Task statement: Take the entries that follow and return exactly the lines from the one holding "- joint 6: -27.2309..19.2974" through the one holding "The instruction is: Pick", both included. Nothing else is needed.
(Data section Opens)
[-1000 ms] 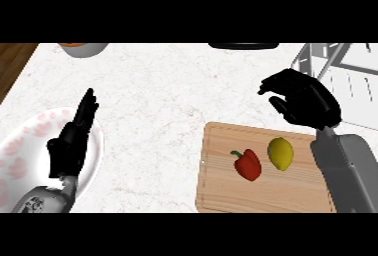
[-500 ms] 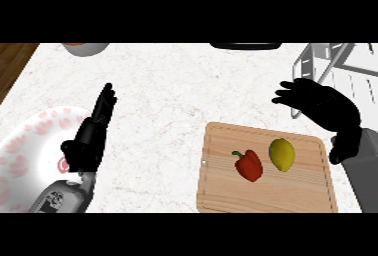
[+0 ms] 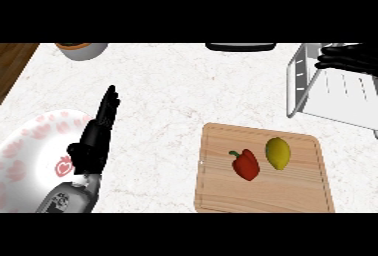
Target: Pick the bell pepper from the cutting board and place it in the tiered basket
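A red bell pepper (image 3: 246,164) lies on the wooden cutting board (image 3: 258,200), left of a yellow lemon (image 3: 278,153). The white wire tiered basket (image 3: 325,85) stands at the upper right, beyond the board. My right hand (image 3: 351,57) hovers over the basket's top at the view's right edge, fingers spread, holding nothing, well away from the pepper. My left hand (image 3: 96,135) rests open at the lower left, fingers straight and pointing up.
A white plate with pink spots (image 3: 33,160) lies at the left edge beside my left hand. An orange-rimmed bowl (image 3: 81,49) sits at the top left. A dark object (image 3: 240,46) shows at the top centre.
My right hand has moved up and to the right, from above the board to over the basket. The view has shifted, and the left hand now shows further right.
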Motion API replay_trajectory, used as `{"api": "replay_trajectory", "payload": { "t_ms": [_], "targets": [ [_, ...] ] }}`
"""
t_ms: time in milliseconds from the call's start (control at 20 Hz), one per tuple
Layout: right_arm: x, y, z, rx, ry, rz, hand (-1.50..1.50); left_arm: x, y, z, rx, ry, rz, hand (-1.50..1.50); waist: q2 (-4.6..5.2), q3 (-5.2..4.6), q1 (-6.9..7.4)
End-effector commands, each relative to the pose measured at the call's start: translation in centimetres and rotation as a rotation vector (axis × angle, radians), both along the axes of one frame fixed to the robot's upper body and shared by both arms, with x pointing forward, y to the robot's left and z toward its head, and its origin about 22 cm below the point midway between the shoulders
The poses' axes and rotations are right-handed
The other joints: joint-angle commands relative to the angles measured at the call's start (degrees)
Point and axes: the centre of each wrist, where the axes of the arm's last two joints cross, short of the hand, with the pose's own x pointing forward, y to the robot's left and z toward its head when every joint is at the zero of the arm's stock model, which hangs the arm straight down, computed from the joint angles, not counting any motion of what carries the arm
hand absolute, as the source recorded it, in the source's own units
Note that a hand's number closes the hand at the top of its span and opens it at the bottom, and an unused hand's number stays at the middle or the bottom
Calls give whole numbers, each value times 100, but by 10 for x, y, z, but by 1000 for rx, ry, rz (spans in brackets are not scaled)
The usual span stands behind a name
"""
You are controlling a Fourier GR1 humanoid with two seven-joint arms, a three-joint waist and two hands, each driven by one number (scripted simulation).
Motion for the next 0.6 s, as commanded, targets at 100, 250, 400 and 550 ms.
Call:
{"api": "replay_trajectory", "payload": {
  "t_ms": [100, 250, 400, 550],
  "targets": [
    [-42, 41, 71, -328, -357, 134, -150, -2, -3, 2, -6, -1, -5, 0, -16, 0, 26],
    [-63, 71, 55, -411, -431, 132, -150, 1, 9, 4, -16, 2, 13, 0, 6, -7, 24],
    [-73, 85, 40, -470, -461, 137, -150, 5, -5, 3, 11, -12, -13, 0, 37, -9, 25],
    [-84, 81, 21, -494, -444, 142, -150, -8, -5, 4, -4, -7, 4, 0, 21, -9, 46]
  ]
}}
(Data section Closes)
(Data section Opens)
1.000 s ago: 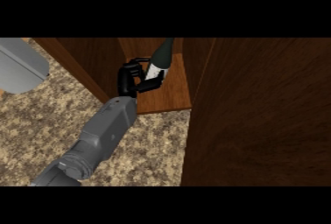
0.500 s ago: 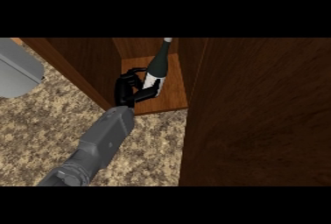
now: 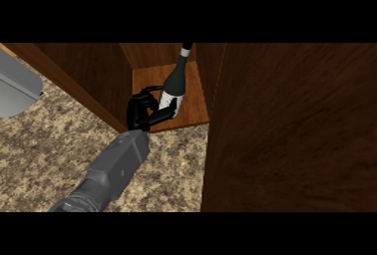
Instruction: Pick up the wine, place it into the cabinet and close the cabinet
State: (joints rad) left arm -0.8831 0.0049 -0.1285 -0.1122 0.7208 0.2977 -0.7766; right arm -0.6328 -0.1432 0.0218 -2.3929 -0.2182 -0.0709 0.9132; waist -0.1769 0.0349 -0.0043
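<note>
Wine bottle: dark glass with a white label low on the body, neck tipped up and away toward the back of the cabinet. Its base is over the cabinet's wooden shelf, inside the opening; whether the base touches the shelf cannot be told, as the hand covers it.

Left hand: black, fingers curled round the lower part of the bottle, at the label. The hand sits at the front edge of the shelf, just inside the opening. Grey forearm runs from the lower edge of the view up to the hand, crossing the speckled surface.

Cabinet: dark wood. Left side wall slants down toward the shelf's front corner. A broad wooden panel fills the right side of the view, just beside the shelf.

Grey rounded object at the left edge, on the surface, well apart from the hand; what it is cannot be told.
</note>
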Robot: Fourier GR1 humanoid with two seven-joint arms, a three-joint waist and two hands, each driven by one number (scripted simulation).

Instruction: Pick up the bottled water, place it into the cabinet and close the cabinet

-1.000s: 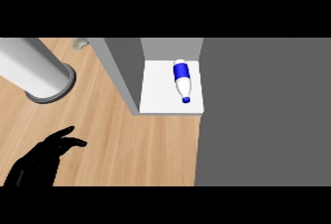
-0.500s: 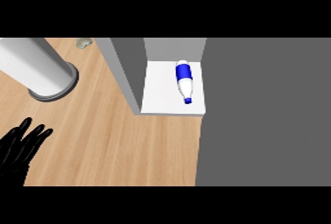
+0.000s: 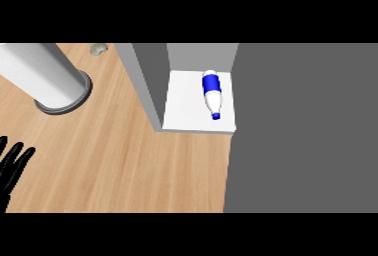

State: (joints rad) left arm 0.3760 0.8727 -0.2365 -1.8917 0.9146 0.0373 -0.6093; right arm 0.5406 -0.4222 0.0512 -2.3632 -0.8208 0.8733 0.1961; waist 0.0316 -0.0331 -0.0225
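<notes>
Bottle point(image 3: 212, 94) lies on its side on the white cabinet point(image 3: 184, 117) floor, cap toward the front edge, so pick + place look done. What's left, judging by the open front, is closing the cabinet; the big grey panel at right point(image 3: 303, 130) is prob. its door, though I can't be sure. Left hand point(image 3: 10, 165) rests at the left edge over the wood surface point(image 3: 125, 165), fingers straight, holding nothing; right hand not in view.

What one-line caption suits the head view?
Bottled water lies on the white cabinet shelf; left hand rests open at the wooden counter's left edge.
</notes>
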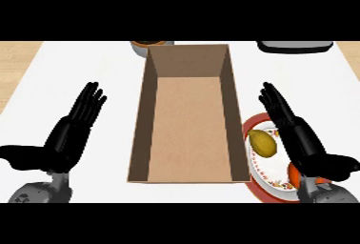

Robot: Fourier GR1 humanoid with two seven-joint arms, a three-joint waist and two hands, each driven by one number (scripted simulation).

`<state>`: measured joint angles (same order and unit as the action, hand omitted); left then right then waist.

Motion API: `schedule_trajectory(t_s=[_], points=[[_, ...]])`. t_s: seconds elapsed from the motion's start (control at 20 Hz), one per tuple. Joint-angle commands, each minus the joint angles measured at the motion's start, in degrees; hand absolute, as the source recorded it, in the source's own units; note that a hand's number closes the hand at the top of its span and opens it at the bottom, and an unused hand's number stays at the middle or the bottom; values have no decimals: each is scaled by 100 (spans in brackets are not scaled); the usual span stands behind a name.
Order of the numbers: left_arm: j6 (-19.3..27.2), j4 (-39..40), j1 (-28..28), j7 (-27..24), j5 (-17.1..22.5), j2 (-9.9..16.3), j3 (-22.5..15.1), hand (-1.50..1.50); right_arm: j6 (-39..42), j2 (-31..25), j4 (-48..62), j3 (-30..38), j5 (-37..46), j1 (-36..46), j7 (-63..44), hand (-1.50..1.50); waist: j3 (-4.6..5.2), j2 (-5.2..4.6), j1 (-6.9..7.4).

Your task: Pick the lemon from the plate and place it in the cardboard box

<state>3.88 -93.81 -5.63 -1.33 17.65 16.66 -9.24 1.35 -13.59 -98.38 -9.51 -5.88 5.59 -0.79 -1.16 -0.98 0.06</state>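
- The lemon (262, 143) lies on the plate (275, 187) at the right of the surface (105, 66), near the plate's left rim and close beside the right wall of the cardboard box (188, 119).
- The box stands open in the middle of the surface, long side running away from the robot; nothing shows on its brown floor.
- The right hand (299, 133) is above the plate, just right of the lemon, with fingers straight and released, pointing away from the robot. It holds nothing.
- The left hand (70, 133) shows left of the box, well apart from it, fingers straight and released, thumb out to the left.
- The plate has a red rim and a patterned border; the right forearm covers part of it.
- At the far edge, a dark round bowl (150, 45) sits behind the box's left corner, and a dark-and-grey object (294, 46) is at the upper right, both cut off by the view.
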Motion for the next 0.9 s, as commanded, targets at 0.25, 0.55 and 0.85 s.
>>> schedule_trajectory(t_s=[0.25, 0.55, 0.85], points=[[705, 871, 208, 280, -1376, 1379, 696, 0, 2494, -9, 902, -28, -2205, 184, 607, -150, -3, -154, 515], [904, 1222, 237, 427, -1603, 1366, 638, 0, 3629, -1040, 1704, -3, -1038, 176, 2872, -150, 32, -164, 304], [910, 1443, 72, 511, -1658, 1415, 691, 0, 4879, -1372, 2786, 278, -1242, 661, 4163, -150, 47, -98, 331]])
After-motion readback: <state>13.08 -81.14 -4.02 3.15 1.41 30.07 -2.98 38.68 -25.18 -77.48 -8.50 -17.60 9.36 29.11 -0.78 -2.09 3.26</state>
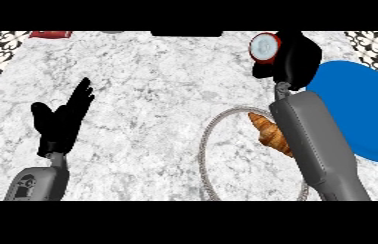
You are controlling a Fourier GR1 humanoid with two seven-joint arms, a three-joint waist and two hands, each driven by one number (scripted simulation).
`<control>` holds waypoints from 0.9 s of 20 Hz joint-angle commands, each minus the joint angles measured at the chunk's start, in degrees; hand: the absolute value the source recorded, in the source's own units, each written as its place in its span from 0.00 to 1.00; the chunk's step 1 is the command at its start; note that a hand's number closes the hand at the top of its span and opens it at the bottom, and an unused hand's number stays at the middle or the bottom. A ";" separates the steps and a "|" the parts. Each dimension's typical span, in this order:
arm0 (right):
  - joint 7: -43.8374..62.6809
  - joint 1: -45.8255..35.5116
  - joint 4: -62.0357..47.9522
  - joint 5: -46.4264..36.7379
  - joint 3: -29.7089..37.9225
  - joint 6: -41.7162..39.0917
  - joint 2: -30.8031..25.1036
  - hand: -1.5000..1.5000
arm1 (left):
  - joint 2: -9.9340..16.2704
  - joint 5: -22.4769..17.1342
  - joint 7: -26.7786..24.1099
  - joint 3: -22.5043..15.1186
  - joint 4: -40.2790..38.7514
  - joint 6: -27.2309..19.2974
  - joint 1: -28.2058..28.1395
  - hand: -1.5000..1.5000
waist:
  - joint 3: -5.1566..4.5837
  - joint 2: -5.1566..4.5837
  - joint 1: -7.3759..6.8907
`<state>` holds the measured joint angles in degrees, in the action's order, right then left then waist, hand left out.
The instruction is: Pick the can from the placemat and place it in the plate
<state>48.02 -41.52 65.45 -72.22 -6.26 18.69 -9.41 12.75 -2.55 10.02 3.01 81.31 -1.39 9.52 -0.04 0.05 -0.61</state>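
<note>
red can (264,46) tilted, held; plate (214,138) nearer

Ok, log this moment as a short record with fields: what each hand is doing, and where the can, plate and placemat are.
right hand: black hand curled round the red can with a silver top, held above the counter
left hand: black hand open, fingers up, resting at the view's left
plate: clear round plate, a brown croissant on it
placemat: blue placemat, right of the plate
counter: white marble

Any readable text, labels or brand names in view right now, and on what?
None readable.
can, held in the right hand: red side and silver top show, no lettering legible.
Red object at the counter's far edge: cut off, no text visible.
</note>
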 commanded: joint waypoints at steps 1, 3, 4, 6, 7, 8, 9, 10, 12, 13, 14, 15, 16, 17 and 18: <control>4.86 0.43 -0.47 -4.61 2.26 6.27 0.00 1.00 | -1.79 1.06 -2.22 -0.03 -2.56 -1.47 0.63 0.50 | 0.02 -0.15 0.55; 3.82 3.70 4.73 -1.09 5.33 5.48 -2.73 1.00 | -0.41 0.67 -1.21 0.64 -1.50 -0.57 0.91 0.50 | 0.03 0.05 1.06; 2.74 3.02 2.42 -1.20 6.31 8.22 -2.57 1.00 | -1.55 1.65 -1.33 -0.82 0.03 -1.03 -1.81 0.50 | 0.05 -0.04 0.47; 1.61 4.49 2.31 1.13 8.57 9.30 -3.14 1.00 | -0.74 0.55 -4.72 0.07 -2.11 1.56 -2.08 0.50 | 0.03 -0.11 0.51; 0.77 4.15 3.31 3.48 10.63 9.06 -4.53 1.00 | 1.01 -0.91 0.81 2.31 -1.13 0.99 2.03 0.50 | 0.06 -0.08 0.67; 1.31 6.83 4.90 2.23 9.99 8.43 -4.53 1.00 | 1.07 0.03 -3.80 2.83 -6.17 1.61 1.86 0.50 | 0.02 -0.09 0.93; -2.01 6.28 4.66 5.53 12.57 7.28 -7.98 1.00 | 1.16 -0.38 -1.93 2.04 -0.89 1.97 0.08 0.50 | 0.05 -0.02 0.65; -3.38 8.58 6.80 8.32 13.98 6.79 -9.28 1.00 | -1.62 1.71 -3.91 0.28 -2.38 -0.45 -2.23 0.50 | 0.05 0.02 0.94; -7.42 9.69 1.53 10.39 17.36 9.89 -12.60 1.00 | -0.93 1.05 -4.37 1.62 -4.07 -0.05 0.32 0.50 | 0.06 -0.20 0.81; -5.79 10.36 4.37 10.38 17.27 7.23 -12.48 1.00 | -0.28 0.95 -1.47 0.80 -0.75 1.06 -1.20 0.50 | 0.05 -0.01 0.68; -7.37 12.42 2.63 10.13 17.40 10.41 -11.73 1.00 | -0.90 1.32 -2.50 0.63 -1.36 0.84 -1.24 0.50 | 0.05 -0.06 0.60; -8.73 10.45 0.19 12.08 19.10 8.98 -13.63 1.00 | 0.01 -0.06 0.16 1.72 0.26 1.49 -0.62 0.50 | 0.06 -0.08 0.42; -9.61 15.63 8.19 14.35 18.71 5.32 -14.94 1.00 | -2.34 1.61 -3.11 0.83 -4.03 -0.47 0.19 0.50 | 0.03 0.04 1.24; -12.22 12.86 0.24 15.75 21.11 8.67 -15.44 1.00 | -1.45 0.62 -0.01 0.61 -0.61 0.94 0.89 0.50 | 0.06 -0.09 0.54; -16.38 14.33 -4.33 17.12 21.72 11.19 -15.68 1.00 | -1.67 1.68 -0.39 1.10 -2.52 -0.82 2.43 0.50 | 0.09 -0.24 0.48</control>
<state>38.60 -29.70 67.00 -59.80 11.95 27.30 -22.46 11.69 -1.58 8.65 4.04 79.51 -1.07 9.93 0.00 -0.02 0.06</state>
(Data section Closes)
Result:
  - joint 6: -27.2309..19.2974
  - joint 1: -28.2058..28.1395
  - hand: -1.5000..1.5000
waist:
  - joint 3: -5.1566..4.5837
  - joint 2: -5.1566..4.5837
  - joint 1: -7.3759..6.8907
`<state>` holds the measured joint angles in degrees, in the action's order, right then left then waist, hand left out.
The instruction is: Pick the can from the placemat and place it in the plate

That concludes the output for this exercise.